Une grande partie du Turkestan Oriental, où environ 10 millions de Ouïghours vivent, est confinée depuis plusieurs mois pour cause de recrudescence des cas de Covid, mais cette région est aussi en proie à une répression contre la minorité ouïghoure.

Alors que l'identité des victimes n'a pas été divulguée, Abdulhafiz Maimaitimin, un Ouïghour originaire du Turkestan Oriental qui vit désormais en exil en Suisse, a déclaré être abasourdi lorsqu'il a appris par un ami la mort de sa tante et de quatre de ses cousins âgés lors de l’incendie.

Maimaitimin croit que sa famille n'a pas été secourue à temps parce qu'elle était issue de cette ethnicité et vivait dans un quartier à majorité ouïghoure.

Le Haut commissariat aux droits de l'Homme de l'ONU a d’ailleurs publié fin août un rapport qui évoque la possibilité de crime contre l'humanité commis contre les minorités du Turkestan Oriental et en tout premier lieu les Ouïghours, évoquant des "preuves crédibles" de tortures et des violences sexuelles.

Dans ce document, l'ONU a appelé la communauté internationale à agir d'urgence face aux accusations de torture et de violences sexuelles dans le Turkestan oriental que l'organisation juge "crédibles".
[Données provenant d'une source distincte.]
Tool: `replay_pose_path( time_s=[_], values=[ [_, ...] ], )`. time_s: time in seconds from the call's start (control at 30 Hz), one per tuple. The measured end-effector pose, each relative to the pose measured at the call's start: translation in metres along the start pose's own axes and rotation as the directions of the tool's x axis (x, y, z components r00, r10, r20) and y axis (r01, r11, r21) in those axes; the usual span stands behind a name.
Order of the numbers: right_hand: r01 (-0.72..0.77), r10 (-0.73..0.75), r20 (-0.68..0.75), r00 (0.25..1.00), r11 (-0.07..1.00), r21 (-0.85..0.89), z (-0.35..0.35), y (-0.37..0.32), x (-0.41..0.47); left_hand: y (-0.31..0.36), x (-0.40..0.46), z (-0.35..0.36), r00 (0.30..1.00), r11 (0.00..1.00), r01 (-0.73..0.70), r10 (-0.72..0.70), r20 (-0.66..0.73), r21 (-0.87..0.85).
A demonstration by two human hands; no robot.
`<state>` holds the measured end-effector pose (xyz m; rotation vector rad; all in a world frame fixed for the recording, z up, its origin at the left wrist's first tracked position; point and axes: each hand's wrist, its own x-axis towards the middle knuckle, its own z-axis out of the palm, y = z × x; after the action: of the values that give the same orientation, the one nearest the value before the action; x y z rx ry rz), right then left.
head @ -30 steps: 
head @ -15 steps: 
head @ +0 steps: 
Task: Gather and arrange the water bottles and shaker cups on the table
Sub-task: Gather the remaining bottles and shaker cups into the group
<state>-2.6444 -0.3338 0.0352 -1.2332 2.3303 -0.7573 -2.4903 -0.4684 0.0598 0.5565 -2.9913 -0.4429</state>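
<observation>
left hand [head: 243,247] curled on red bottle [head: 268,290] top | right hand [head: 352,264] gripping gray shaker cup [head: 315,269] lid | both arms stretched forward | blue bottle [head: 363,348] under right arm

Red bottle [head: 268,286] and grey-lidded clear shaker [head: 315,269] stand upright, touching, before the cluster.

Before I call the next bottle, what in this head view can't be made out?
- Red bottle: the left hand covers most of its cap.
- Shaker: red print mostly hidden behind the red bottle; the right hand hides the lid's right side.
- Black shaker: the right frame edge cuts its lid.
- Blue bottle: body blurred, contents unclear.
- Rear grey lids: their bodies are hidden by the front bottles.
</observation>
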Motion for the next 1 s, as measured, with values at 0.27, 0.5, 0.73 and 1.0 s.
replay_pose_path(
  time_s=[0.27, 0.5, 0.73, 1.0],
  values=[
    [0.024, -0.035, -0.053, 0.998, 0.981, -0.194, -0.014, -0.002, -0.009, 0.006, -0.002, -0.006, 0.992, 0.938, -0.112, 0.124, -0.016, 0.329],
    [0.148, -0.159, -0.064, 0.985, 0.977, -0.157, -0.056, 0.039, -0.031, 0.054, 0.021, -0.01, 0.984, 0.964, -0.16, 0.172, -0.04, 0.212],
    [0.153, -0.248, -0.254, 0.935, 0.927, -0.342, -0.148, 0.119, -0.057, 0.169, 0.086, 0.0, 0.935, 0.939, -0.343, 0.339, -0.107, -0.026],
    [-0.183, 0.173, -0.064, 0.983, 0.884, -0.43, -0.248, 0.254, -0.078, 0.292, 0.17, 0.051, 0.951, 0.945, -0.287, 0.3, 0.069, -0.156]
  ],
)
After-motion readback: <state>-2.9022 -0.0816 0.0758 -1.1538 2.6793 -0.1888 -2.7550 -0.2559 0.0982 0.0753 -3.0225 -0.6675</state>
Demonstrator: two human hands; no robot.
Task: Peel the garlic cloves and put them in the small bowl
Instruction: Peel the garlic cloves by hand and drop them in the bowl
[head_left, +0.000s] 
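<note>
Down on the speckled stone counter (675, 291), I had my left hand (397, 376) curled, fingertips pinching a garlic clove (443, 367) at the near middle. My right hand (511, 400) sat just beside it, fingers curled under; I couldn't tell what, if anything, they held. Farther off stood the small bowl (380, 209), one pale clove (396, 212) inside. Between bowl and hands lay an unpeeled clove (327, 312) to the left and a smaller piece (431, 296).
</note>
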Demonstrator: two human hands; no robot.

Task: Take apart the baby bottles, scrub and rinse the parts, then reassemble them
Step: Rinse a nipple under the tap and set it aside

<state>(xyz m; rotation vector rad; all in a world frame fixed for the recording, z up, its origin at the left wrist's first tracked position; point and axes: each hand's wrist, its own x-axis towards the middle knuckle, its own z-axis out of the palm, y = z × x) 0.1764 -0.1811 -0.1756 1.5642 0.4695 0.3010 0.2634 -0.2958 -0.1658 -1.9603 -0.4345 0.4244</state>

Des études, fondées sur des interprétations de documents officiels, des témoignages de victimes présumées et des extrapolations statistiques, accusent Pékin d'avoir interné dans des "camps" au moins un million de personnes, majoritairement ouïghoures, d'effectuer des stérilisations et avortements "forcés", ou encore d'imposer du "travail forcé".

50 États ont également dénoncé le 1er novembre lors d'une commission de l'Assemblée générale de l'ONU les violations "graves et systématiques" des droits de l'Homme au Turkestan Oriental, appelant la Chine à libérer "tous les individus arbitrairement privés de leur liberté".

"De telles violations graves et systématiques des droits humains ne peuvent pas être justifiés sur la base du contre-terrorisme", ont estimé 50 Etats, dont les Etats-Unis, le Royaume-Uni, le Japon, la France, l'Australie ou encore la Somalie.